* Task brief:
Write out the data exactly from its first line onward, ending with the line in which "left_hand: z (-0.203" appears.

* Source data:
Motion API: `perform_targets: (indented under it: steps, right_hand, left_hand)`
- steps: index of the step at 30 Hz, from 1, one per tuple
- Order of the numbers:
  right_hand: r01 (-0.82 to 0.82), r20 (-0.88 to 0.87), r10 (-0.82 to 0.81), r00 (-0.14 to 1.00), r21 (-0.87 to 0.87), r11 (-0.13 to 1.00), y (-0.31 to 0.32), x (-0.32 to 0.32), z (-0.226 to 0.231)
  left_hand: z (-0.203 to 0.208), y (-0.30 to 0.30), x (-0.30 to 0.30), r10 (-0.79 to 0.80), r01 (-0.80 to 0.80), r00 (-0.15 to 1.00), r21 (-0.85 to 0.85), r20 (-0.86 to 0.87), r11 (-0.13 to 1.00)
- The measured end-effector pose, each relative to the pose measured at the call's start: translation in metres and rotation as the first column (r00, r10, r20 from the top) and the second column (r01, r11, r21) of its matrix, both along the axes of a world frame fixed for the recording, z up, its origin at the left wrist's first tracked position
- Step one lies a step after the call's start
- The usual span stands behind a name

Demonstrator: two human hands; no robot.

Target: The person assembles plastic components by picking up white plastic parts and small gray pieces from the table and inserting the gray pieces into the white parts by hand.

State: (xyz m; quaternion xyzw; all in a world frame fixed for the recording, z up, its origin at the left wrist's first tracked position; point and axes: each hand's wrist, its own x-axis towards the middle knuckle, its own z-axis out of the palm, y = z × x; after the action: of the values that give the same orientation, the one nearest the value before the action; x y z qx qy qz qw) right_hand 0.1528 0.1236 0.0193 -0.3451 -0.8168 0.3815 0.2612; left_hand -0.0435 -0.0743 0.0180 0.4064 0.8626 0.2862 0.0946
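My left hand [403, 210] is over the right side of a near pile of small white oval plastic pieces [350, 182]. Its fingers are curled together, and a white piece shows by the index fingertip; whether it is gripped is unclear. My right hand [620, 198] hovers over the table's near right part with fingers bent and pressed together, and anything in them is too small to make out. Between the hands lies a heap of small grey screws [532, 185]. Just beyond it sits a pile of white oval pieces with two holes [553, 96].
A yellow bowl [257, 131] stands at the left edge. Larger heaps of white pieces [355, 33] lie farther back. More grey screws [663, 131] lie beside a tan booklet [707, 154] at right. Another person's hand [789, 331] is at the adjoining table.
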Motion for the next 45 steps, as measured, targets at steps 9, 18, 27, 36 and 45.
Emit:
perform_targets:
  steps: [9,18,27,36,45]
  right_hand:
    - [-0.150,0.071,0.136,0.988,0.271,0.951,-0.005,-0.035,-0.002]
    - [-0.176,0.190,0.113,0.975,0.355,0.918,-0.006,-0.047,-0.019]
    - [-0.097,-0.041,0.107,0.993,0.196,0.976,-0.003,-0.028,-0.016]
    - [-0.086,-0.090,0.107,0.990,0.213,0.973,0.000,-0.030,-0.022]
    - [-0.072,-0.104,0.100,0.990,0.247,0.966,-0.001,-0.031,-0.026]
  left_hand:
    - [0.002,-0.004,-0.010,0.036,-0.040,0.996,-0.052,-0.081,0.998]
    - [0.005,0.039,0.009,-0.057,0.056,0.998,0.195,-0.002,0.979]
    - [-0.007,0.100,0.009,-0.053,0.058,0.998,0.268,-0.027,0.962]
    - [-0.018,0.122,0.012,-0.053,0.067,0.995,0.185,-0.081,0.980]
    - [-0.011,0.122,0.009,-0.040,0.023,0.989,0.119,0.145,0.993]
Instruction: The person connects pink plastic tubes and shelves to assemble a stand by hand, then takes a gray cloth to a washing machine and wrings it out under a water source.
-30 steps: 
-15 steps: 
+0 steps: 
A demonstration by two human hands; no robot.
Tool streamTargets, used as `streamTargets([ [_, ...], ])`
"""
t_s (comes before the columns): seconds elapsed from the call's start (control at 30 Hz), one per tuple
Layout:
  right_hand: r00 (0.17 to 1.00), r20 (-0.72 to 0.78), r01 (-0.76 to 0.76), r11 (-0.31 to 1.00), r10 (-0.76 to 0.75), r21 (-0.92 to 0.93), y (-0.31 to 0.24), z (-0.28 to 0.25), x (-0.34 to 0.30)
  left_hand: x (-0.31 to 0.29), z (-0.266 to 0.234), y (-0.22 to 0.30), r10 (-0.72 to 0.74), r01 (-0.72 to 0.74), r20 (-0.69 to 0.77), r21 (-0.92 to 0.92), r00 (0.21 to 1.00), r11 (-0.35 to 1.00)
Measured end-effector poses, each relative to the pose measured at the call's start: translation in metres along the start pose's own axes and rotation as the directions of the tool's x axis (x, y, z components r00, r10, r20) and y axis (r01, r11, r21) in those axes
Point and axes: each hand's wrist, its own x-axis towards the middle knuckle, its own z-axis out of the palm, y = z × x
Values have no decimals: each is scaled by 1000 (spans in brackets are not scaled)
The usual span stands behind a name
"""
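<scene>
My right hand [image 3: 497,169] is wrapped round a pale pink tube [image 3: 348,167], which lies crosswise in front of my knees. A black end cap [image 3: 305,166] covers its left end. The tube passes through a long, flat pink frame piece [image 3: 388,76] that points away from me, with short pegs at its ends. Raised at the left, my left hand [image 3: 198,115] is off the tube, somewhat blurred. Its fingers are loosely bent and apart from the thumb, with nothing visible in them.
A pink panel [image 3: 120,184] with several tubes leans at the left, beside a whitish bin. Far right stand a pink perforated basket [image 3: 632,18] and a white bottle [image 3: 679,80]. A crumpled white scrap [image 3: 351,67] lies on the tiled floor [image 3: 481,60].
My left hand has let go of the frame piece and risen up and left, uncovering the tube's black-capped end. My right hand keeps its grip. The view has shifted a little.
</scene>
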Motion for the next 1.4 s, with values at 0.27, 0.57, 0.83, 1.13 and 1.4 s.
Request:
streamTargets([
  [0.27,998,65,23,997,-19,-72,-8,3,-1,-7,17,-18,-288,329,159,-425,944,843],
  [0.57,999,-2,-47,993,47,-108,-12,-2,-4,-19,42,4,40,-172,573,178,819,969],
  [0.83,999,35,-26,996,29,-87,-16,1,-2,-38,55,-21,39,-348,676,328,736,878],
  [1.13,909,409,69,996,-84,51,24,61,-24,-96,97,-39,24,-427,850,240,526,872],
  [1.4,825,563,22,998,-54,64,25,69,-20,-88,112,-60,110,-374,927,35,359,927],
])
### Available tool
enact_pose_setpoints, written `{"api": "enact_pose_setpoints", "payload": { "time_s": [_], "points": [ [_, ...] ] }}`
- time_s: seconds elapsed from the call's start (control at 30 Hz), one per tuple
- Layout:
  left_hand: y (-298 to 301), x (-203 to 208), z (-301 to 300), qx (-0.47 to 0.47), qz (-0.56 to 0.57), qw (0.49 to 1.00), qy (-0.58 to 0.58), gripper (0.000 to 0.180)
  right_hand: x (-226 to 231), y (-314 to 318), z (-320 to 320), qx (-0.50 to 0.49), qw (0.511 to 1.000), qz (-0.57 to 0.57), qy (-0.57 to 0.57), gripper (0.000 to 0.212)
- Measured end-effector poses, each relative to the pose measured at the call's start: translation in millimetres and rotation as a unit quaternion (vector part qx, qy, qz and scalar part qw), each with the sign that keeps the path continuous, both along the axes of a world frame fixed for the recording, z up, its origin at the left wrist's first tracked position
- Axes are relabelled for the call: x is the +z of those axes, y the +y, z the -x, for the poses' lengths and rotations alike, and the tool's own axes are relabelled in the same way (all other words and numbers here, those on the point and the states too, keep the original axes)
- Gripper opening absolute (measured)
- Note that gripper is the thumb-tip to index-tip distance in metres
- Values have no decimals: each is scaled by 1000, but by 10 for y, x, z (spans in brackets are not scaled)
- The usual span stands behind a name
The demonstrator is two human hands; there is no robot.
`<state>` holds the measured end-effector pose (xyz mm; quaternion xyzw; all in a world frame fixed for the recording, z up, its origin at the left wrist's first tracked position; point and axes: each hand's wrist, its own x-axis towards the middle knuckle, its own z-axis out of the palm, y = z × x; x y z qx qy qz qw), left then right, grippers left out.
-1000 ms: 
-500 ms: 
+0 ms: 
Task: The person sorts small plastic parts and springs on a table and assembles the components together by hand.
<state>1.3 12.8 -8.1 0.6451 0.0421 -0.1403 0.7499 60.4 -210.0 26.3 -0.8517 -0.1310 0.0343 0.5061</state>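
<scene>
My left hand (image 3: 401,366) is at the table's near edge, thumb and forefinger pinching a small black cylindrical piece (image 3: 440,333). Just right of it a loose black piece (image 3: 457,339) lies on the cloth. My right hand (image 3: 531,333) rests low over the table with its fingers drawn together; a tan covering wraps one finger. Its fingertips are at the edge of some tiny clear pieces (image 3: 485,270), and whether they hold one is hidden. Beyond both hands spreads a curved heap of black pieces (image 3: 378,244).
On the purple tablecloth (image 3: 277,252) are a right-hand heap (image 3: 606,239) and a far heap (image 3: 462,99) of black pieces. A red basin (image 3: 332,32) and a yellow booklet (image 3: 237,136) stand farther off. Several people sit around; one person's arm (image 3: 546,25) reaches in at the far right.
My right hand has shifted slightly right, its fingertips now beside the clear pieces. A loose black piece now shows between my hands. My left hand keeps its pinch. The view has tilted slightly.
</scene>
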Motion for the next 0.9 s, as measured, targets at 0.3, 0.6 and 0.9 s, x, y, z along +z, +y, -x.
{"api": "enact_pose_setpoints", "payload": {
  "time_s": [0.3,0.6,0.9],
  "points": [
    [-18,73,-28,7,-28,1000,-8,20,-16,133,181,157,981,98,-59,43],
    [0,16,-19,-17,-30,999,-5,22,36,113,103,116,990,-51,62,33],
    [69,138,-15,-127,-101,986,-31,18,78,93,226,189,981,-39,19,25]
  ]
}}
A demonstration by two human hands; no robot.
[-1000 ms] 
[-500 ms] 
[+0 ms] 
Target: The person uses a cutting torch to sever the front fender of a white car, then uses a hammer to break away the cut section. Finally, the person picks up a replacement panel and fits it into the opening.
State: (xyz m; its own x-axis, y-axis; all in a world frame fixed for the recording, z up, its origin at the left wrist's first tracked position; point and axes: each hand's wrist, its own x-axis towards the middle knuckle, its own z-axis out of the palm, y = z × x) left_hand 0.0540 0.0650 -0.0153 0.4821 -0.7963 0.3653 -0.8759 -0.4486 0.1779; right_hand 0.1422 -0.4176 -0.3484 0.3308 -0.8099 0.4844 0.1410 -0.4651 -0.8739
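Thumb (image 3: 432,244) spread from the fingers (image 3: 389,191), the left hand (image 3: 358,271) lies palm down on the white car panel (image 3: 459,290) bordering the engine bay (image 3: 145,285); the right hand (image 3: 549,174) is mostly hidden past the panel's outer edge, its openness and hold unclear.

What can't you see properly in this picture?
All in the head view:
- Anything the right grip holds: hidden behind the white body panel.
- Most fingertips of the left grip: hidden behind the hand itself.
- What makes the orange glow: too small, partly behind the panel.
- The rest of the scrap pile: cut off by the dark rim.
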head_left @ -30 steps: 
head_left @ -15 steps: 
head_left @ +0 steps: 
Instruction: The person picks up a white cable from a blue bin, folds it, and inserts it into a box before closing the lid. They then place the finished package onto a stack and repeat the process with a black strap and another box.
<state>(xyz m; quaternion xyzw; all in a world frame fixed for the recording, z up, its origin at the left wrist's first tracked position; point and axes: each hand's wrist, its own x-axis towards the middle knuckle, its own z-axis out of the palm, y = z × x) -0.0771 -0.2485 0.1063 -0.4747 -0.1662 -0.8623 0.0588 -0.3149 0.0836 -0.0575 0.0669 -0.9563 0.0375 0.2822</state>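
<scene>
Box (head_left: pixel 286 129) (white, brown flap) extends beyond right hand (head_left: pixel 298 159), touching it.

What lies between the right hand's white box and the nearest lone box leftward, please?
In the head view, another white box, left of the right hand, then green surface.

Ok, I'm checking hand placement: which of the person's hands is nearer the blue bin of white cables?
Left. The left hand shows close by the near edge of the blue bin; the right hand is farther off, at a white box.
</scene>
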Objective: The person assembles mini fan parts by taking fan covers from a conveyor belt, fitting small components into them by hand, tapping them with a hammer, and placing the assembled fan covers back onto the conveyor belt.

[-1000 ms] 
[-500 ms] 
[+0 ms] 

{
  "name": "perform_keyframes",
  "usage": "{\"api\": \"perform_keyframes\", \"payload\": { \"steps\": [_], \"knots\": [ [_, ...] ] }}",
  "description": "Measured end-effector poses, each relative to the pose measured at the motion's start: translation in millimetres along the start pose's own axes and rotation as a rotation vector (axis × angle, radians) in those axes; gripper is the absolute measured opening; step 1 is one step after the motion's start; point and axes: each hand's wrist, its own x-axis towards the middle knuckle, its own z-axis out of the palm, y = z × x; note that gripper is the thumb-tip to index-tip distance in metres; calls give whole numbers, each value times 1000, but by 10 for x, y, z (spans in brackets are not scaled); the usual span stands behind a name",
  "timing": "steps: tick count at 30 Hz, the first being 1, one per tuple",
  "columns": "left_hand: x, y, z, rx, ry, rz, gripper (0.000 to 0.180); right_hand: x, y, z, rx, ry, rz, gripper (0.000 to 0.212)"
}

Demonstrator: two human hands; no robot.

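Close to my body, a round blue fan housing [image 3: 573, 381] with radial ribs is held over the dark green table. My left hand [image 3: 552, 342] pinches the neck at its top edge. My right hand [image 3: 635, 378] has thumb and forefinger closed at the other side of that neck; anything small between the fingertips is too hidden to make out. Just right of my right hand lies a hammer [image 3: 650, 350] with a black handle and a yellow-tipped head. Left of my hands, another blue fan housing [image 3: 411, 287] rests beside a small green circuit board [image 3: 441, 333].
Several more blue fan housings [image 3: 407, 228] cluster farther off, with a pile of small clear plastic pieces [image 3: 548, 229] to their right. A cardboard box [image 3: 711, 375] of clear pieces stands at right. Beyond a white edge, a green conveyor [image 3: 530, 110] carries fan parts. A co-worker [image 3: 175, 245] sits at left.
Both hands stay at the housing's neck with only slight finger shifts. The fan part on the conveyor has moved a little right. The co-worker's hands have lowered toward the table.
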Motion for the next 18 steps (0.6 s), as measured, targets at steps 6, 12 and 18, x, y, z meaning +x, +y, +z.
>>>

* Written response:
Motion API: `perform_targets: (indented under it: steps, right_hand, left_hand)`
- steps: index of the step at 30 Hz, from 1, one per tuple
- Order of the numbers:
  right_hand: r01 (-0.82 to 0.82), r20 (-0.88 to 0.87), r10 (-0.82 to 0.81), r00 (-0.14 to 1.00), r21 (-0.87 to 0.87), r11 (-0.13 to 1.00), y (-0.31 to 0.32), x (-0.32 to 0.32), z (-0.226 to 0.231)
  left_hand: z (-0.203 to 0.208), y (-0.30 to 0.30), x (-0.30 to 0.30), r10 (-0.79 to 0.80), r01 (-0.80 to 0.80), r00 (-0.15 to 1.00), r21 (-0.85 to 0.85), r20 (-0.86 to 0.87), r11 (-0.13 to 1.00)

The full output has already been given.